Data records:

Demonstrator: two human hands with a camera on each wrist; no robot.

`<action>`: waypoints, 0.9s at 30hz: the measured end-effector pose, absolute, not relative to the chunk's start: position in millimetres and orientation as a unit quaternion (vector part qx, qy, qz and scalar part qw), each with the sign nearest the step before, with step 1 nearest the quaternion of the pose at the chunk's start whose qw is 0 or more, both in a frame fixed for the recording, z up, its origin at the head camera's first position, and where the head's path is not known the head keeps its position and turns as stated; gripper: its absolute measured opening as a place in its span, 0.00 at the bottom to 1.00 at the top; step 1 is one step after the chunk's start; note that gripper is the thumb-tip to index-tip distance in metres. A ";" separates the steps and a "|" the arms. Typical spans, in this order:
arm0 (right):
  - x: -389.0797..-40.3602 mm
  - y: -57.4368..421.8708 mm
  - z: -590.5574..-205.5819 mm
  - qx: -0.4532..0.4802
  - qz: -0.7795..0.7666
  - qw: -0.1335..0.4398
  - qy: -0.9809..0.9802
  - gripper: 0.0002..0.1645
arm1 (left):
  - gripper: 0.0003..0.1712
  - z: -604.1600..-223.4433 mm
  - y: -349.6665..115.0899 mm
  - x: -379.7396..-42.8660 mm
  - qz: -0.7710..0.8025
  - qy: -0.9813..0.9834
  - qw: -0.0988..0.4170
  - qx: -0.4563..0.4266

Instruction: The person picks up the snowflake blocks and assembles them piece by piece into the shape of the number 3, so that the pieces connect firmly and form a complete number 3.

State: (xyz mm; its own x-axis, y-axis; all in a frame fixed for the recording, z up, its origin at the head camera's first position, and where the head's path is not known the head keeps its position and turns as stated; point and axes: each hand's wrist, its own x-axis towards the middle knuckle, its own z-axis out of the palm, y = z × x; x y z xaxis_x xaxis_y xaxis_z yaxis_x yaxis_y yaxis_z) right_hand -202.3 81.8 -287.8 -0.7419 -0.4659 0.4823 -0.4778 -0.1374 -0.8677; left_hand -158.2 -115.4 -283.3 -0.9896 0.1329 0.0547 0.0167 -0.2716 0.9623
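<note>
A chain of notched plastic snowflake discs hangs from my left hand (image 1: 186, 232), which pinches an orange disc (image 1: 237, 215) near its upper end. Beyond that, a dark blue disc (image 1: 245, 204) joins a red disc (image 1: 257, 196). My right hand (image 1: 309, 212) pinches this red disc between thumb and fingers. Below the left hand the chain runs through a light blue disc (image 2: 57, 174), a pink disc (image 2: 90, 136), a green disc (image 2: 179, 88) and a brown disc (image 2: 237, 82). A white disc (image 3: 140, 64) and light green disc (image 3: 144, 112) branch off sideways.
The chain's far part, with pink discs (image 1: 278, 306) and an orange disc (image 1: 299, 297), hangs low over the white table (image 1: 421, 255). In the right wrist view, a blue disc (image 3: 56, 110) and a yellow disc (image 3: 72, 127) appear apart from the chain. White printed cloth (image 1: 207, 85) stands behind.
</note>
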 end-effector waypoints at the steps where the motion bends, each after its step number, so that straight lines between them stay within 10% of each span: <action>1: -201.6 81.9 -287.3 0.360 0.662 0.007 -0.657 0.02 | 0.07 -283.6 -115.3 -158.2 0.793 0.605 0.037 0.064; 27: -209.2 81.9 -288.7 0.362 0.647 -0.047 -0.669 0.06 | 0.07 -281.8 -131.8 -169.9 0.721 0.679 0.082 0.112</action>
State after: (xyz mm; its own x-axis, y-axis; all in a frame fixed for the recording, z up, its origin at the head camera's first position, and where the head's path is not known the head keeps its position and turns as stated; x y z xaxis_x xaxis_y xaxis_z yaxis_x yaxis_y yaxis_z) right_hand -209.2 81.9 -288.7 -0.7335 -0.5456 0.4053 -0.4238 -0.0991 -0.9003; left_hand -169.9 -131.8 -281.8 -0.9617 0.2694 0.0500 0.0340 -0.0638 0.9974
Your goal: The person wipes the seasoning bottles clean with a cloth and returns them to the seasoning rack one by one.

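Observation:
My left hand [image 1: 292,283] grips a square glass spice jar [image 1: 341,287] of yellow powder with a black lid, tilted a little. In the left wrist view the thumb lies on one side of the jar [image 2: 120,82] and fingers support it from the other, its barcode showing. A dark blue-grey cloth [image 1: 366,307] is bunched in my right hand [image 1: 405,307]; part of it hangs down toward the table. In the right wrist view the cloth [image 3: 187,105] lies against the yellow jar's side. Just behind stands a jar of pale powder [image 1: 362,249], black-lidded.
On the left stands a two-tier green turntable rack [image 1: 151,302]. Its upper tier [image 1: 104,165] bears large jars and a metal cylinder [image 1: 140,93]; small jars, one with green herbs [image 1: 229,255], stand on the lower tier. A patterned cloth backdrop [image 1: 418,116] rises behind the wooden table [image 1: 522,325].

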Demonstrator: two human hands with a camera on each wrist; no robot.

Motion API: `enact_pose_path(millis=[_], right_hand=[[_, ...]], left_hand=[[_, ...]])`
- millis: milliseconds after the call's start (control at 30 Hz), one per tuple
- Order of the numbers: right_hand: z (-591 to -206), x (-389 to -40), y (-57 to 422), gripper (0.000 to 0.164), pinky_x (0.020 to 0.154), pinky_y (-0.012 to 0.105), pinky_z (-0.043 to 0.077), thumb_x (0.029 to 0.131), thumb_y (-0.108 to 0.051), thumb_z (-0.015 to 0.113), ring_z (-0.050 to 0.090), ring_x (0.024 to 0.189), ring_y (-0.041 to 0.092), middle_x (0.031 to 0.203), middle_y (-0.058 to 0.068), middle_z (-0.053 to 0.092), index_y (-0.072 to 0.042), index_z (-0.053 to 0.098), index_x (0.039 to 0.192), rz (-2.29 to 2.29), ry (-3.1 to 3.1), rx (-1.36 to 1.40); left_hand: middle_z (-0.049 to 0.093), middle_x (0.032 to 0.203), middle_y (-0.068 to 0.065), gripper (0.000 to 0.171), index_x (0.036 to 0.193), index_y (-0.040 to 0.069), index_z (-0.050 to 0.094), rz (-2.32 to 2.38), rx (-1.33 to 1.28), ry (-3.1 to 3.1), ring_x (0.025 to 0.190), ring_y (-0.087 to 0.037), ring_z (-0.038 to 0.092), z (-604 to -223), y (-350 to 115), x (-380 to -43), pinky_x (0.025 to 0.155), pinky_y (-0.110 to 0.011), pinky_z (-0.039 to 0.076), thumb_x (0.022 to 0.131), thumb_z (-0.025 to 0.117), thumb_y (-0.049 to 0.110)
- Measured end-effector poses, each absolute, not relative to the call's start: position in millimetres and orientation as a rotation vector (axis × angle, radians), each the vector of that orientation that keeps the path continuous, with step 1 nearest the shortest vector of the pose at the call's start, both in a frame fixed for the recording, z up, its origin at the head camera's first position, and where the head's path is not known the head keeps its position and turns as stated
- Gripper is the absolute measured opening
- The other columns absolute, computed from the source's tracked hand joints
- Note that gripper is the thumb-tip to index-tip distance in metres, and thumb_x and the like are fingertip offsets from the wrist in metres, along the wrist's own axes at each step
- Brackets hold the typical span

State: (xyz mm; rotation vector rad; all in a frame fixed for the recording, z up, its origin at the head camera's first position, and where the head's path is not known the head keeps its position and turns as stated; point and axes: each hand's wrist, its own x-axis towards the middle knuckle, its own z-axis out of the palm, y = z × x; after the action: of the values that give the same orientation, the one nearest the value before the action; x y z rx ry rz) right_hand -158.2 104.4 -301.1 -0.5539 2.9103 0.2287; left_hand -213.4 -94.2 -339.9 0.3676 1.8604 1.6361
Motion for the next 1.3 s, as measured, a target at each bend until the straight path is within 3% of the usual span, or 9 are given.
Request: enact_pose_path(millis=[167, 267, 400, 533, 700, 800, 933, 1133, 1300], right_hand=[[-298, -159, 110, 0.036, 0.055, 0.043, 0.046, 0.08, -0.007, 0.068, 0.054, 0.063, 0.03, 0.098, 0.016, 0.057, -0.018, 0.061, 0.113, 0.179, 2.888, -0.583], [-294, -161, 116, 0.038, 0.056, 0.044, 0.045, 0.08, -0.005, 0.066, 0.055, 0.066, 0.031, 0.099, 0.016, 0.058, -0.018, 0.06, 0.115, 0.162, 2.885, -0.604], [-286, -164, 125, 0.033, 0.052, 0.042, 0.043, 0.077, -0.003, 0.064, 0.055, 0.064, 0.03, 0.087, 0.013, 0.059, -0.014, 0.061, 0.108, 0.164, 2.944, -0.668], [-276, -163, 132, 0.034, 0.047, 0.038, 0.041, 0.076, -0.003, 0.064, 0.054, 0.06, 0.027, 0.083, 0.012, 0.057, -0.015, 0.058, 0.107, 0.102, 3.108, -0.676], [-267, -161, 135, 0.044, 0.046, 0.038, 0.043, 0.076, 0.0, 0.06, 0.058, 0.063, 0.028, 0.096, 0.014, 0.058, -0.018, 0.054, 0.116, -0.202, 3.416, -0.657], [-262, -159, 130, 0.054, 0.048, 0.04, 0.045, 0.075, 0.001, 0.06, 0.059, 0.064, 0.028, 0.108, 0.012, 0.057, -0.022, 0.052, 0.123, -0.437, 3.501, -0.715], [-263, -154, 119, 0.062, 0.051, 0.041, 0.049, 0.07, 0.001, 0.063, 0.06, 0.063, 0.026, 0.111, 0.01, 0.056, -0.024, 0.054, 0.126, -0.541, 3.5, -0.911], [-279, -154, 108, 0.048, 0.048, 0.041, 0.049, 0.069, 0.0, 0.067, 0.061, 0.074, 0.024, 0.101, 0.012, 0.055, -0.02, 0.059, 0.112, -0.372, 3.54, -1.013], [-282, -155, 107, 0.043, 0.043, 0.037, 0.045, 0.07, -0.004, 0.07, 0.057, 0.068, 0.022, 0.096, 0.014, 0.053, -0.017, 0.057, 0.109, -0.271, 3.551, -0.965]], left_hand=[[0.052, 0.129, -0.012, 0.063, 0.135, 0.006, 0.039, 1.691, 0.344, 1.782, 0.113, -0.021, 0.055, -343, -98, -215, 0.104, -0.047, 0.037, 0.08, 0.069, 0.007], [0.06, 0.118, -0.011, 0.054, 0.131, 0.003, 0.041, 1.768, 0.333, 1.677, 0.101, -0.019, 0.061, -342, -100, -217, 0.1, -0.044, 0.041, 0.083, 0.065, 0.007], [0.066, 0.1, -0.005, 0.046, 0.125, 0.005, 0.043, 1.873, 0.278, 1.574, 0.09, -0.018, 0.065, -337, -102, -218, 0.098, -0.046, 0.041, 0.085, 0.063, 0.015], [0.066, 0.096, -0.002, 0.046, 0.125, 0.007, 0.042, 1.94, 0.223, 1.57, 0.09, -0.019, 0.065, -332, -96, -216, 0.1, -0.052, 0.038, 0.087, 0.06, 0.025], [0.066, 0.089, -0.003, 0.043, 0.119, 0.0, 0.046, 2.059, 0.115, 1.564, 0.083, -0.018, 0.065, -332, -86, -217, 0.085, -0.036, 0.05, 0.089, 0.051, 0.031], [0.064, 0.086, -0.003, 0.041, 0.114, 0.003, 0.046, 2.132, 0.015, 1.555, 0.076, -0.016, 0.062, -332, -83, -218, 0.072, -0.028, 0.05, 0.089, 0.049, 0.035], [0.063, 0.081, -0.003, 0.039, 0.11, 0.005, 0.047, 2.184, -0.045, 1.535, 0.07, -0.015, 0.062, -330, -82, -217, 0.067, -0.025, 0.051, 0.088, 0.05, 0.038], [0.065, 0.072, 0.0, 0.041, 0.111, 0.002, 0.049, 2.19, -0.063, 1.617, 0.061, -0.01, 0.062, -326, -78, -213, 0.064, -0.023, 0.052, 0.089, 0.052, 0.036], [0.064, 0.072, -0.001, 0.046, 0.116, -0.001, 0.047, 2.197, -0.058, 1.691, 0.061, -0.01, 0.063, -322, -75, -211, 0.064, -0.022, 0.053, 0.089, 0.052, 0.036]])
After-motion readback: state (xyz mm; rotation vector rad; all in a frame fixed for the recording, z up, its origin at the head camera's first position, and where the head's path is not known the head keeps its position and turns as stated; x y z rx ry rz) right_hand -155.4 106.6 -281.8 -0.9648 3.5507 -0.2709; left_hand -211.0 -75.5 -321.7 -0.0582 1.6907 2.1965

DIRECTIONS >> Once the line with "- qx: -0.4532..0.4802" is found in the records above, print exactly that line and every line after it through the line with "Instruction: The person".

THE ANSWER >>
  - qx: -0.4532..0.4802
  - qz: -0.7795..0.7666
  - qw: -0.1335..0.4398
  - qy: -0.9809..0.9802
  - gripper: 0.0002..0.1645
arm1 (left):
  - gripper: 0.0003..0.1712
  - z: -604.1600..-223.4433 mm
  - y: -349.6665..115.0899 mm
  - x: -379.7396..-42.8660 mm
  - qz: -0.7710..0.8025
  - qy: -0.9813..0.9834
  - qw: -0.0988..0.4170
  - qx: -0.4563..0.4266

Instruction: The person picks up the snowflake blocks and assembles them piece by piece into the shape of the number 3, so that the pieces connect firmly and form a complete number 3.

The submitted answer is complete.